In the data below, find the line with "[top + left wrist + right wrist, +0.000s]" and the line with "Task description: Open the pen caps", then restate both and every line between them exactly, minus the pictures.

Stored entries:
################
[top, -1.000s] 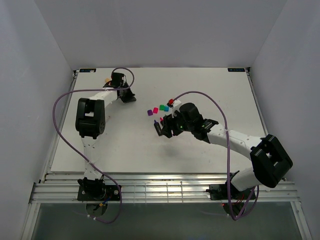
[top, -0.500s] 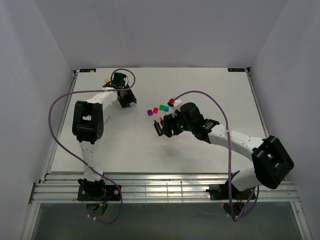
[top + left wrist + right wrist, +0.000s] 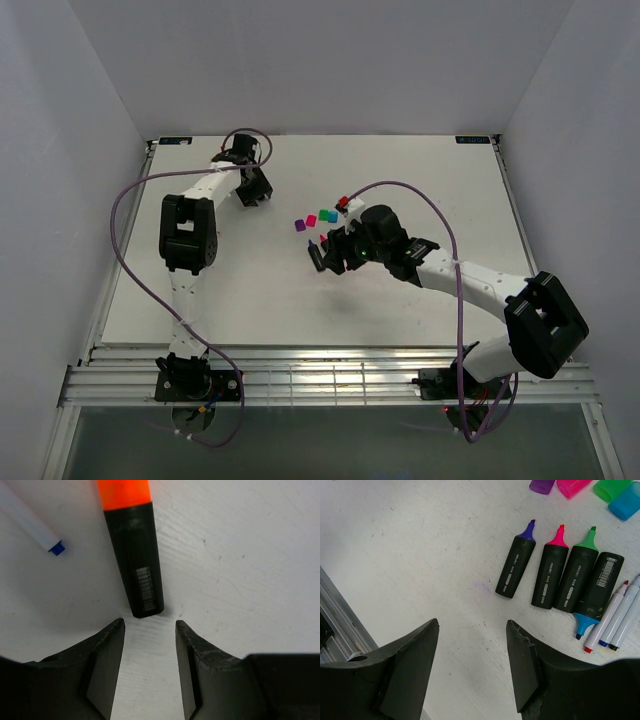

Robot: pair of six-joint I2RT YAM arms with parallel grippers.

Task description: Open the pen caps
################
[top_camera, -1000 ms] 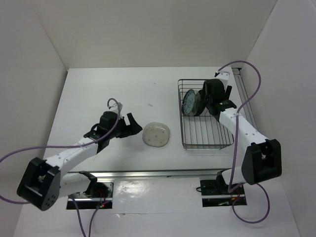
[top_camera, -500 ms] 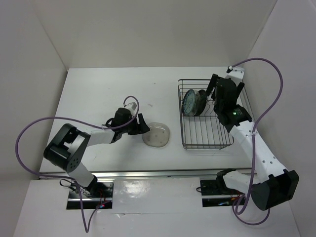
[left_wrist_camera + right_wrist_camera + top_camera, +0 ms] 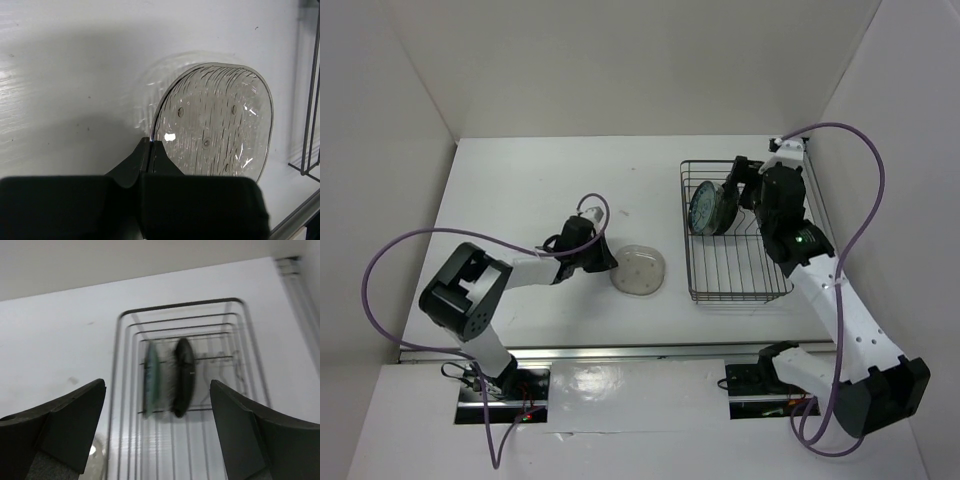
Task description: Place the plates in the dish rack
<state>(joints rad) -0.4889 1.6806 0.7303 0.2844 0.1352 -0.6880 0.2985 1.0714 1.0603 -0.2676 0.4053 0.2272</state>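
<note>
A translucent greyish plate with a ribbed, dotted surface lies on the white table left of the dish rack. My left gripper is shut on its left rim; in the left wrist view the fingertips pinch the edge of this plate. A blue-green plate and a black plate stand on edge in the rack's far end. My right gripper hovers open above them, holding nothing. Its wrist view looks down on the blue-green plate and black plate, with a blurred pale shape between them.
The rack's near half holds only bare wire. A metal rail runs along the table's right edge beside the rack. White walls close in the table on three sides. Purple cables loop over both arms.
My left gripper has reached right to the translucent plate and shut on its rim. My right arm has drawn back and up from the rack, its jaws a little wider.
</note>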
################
RESPONSE FOR THIS EXERCISE:
[top + left wrist + right wrist, +0.000s] 

Robot: pair of six-joint I2RT YAM arms with parallel grippers.

Task description: Open the pen caps

With that, the output is complete.